Activity: Check each line of the data for "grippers" and select those that have it.

Information supplied:
Start of Block
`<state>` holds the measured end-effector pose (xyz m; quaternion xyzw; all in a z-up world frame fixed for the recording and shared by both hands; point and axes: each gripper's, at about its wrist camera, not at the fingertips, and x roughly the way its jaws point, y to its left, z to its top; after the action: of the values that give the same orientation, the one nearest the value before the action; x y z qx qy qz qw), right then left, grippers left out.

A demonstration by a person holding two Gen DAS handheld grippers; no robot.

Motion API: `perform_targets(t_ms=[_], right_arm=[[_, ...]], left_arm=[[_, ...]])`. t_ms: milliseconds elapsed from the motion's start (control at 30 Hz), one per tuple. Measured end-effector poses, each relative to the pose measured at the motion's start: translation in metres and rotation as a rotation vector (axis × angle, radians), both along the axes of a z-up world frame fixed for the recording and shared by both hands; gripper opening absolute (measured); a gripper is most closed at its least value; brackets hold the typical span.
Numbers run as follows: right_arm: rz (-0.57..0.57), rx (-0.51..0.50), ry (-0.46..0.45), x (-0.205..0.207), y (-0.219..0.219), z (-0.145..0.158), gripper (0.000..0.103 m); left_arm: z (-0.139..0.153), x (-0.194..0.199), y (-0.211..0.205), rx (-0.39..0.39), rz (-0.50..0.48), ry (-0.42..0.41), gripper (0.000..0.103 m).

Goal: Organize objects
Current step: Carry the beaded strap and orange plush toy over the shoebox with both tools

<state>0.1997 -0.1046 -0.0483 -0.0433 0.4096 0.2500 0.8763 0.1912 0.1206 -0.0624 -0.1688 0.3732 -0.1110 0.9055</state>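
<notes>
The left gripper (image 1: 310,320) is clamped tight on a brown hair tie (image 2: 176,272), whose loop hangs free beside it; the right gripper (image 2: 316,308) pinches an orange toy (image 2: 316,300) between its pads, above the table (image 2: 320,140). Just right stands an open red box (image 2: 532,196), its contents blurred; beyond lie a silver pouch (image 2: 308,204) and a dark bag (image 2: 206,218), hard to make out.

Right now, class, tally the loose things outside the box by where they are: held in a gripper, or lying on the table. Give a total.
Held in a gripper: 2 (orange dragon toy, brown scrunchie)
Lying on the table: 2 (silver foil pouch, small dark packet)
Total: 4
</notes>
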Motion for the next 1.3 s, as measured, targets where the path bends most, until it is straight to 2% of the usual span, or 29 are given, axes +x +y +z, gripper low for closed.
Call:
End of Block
Response to the exercise:
`<state>` holds the measured end-effector pose (xyz m; quaternion xyzw; all in a z-up world frame fixed for the recording and shared by both hands; point and axes: each gripper's, at about its wrist camera, not at the fingertips, and x roughly the way its jaws point, y to its left, z to its top; after the action: of the values that give the same orientation, the one nearest the value before the action; x y z qx qy qz qw), right then left, grippers left out.
A demonstration by a person holding two Gen DAS handheld grippers; no robot.

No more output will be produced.